After the line containing "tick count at", write nothing more; before it, reproduce every line of the material below exactly, starting with the first.

──────── Data supplied ────────

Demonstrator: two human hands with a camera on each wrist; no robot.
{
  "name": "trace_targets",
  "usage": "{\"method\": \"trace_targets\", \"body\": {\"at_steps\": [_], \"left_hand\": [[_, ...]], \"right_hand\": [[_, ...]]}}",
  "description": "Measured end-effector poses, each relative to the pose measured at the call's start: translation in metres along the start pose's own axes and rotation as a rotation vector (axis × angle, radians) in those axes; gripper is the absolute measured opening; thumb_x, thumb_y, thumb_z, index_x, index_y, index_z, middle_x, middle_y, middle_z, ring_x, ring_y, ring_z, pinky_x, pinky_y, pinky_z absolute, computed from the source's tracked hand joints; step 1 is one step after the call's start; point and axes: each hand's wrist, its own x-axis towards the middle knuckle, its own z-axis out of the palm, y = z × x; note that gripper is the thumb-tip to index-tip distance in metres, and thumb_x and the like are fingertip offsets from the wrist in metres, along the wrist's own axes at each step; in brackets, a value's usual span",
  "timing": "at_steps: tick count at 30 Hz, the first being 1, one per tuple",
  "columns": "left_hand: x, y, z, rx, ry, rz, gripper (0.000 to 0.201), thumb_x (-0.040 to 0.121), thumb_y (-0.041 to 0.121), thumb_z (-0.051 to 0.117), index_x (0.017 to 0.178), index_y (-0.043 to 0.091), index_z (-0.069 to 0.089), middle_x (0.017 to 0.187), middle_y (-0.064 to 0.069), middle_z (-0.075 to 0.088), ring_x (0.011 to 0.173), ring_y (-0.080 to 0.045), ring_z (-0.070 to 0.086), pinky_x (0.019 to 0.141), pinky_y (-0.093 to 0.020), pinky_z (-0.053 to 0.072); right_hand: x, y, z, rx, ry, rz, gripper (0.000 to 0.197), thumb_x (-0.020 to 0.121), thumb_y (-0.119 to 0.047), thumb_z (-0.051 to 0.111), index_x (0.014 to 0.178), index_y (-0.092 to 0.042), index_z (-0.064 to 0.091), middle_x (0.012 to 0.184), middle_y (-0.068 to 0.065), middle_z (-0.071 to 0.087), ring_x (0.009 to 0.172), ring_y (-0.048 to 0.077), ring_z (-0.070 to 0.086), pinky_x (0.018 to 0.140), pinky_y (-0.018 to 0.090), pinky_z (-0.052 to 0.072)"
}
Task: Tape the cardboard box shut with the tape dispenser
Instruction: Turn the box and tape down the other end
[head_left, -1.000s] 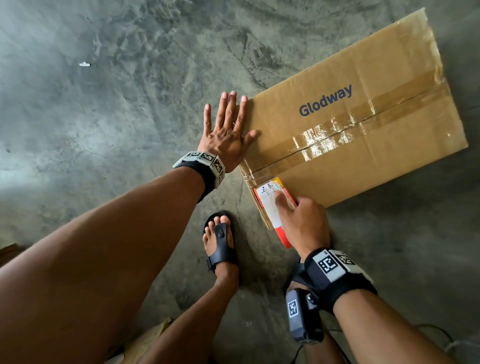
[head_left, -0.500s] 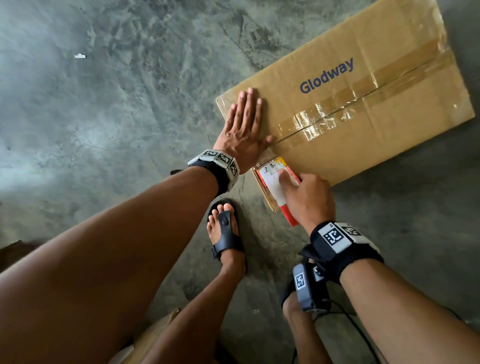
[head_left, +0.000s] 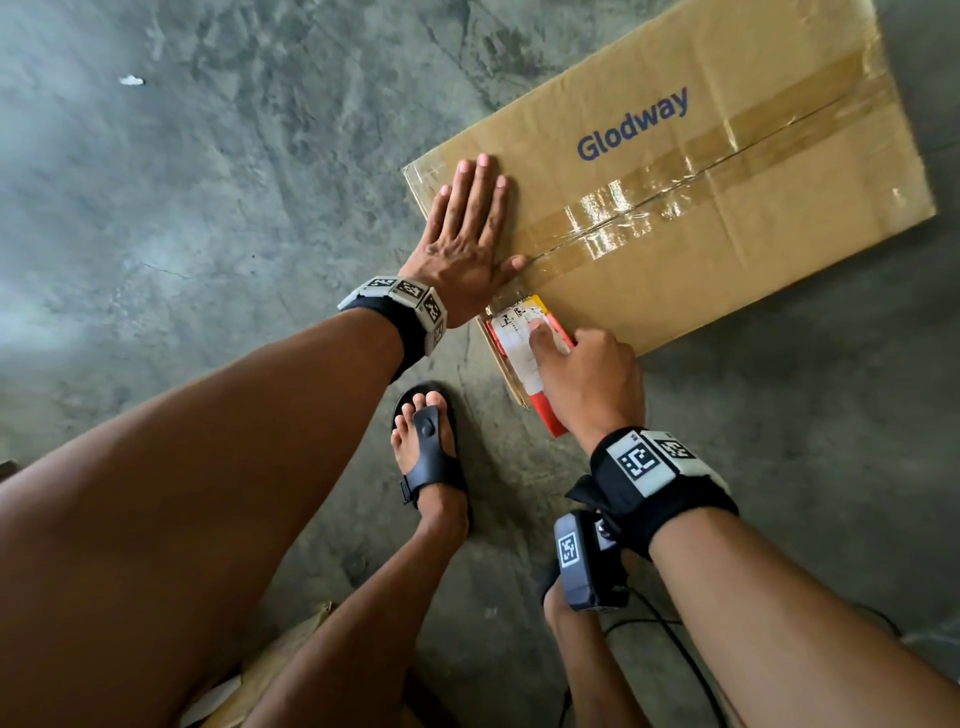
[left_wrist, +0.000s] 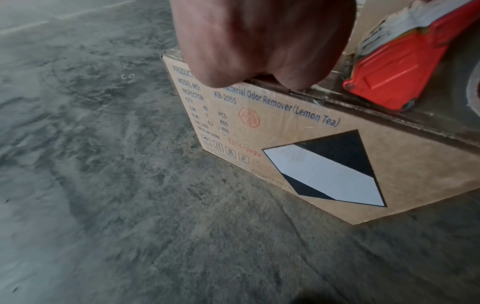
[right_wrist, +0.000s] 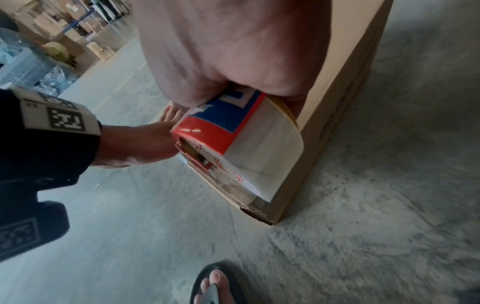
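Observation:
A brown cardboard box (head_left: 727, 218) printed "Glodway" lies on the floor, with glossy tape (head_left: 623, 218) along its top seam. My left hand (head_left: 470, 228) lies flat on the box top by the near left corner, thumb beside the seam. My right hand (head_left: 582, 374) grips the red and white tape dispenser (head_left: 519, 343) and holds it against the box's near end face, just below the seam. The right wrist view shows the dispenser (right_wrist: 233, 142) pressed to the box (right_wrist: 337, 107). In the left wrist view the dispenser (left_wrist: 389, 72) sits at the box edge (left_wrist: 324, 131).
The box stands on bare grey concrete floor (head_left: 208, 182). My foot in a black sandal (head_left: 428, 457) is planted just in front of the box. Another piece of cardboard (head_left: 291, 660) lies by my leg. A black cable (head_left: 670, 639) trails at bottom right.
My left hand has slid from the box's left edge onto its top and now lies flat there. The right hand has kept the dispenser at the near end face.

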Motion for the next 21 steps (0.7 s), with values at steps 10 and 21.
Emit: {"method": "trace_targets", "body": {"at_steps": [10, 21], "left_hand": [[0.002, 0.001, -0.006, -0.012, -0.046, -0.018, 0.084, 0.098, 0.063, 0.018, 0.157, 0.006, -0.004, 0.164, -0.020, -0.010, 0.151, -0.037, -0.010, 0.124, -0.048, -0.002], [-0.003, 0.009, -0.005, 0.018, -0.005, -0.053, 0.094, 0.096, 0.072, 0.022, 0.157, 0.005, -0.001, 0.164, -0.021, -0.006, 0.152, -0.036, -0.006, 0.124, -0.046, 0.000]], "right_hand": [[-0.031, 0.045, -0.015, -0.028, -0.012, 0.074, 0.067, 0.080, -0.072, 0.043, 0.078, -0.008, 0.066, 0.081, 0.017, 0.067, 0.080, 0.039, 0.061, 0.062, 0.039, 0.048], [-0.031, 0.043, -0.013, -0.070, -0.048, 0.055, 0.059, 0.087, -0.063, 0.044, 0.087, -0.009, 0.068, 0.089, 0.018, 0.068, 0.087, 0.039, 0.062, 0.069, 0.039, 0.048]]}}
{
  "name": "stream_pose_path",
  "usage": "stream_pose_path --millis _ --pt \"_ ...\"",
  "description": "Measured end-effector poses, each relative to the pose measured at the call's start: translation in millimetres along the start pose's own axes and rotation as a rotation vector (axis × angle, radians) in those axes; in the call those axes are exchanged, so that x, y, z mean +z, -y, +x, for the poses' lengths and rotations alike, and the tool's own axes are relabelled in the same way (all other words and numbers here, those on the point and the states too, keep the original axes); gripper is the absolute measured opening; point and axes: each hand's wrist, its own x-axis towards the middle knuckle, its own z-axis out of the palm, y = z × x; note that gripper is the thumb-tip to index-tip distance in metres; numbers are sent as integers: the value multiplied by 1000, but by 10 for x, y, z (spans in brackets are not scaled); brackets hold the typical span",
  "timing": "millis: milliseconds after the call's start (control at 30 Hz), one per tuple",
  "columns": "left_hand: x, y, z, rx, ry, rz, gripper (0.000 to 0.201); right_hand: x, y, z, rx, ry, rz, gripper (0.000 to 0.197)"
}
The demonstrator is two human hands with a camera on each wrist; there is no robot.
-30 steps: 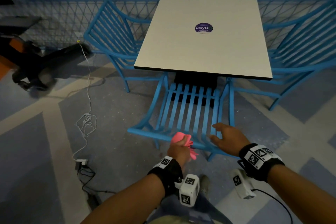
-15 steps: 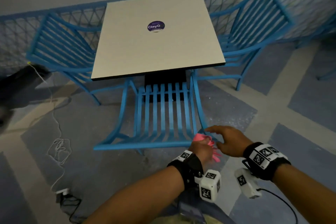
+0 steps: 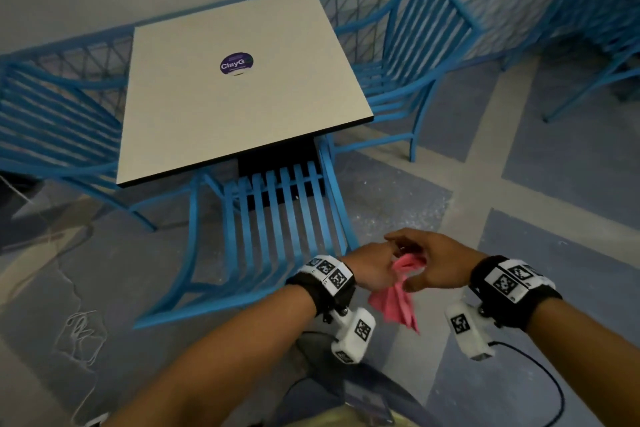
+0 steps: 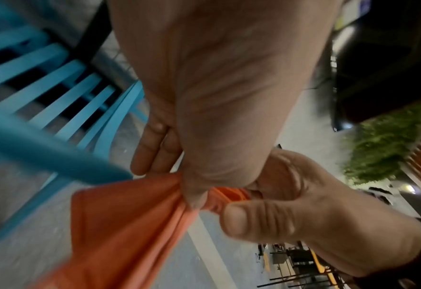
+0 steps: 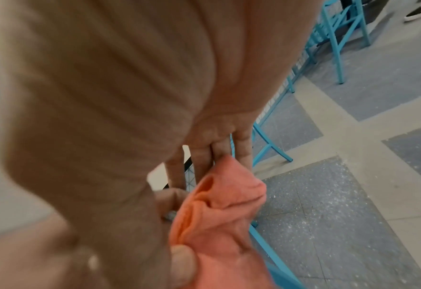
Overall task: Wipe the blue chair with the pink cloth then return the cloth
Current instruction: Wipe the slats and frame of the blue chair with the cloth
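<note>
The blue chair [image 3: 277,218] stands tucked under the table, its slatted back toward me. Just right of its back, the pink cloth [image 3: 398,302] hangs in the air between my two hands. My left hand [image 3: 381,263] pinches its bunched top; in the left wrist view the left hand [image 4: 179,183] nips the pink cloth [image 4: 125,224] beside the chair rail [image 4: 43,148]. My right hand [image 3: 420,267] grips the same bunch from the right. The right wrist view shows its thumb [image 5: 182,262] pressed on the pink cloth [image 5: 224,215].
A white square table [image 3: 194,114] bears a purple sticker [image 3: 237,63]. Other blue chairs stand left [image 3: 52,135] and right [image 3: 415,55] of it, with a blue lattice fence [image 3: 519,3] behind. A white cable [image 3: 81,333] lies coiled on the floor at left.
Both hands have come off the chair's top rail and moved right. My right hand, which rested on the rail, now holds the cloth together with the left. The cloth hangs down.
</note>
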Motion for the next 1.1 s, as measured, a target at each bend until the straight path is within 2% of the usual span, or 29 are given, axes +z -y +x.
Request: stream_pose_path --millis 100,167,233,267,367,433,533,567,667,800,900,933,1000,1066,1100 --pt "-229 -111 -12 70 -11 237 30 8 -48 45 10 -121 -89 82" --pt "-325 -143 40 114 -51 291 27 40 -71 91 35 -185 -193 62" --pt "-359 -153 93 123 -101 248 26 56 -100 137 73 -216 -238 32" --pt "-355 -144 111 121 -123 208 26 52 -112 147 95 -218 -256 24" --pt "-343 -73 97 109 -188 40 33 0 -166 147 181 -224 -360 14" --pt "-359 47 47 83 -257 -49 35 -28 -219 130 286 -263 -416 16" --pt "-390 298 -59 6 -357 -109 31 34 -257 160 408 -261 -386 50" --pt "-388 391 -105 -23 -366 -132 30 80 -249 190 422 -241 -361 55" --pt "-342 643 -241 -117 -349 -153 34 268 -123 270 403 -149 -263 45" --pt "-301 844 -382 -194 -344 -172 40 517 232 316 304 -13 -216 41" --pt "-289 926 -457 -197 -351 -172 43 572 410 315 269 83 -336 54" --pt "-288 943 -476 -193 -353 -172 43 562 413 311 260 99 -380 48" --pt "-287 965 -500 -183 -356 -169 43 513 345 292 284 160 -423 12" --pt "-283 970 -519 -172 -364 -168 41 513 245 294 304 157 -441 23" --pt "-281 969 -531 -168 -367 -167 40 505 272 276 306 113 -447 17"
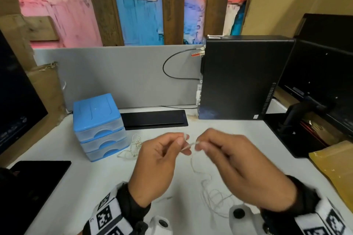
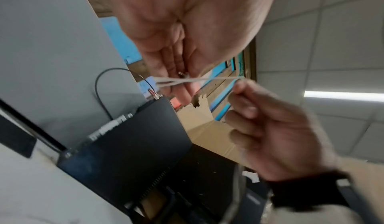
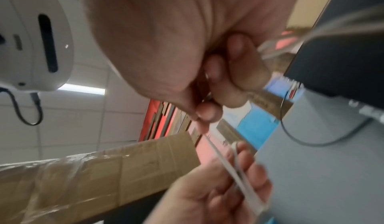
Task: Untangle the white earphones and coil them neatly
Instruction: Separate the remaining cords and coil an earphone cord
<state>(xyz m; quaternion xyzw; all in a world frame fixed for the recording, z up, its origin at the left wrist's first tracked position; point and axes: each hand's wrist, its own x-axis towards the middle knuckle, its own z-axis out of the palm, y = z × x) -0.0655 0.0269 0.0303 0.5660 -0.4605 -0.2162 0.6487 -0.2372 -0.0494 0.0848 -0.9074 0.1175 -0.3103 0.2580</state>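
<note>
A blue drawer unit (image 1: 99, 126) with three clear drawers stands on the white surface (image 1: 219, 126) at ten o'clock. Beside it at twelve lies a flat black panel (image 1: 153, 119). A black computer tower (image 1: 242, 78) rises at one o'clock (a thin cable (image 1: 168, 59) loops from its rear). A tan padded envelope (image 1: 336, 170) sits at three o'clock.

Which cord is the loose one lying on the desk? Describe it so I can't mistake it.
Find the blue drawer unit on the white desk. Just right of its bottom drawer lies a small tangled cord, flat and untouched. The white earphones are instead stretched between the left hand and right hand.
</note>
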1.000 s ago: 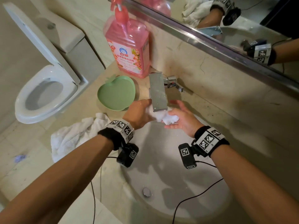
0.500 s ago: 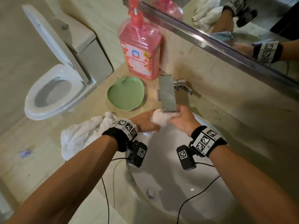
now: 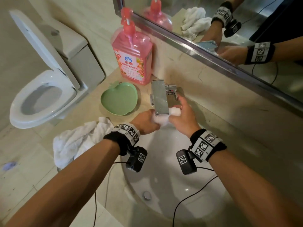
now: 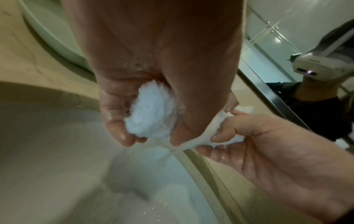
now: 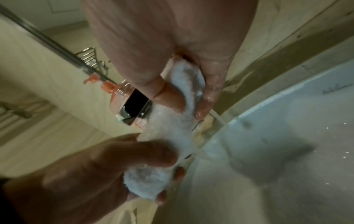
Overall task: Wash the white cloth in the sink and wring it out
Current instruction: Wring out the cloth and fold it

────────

Answer to the problem:
Demonstrator: two human hands with a camera on each wrist; no robot.
{
  "name": "trace_targets",
  "usage": "{\"method\": \"trace_targets\", \"body\": {\"at_steps\": [_], \"left_hand\": [[_, ...]], \"right_hand\": [[_, ...]]}}",
  "description": "Measured end-effector poses, each relative to the pose measured at the call's start: translation in metres along the start pose's own axes and rotation as a rotation vector (axis × angle, radians) in those axes; gripper is the absolute measured opening; thumb_x, thumb_y, thumb_z, index_x, index_y, index_z, middle_x, middle_y, middle_z, ring_x, ring_y, ring_z, pinky_x, pinky_y, pinky_z absolute, computed from the source's tracked hand joints; step 1 is one step after the call's start; point and axes: each hand's wrist, its own x-axis towards the middle knuckle, its own z-axis out of the palm, y = z × x; note that gripper is the thumb-tip to index-tip distance in metres, and thumb_x and the like are fingertip offsets from the wrist in metres, along the wrist's own axes at each step; in brackets, a value's usual span",
  "timing": "at_steps: tick count at 30 Hz, the first being 1, one per tuple",

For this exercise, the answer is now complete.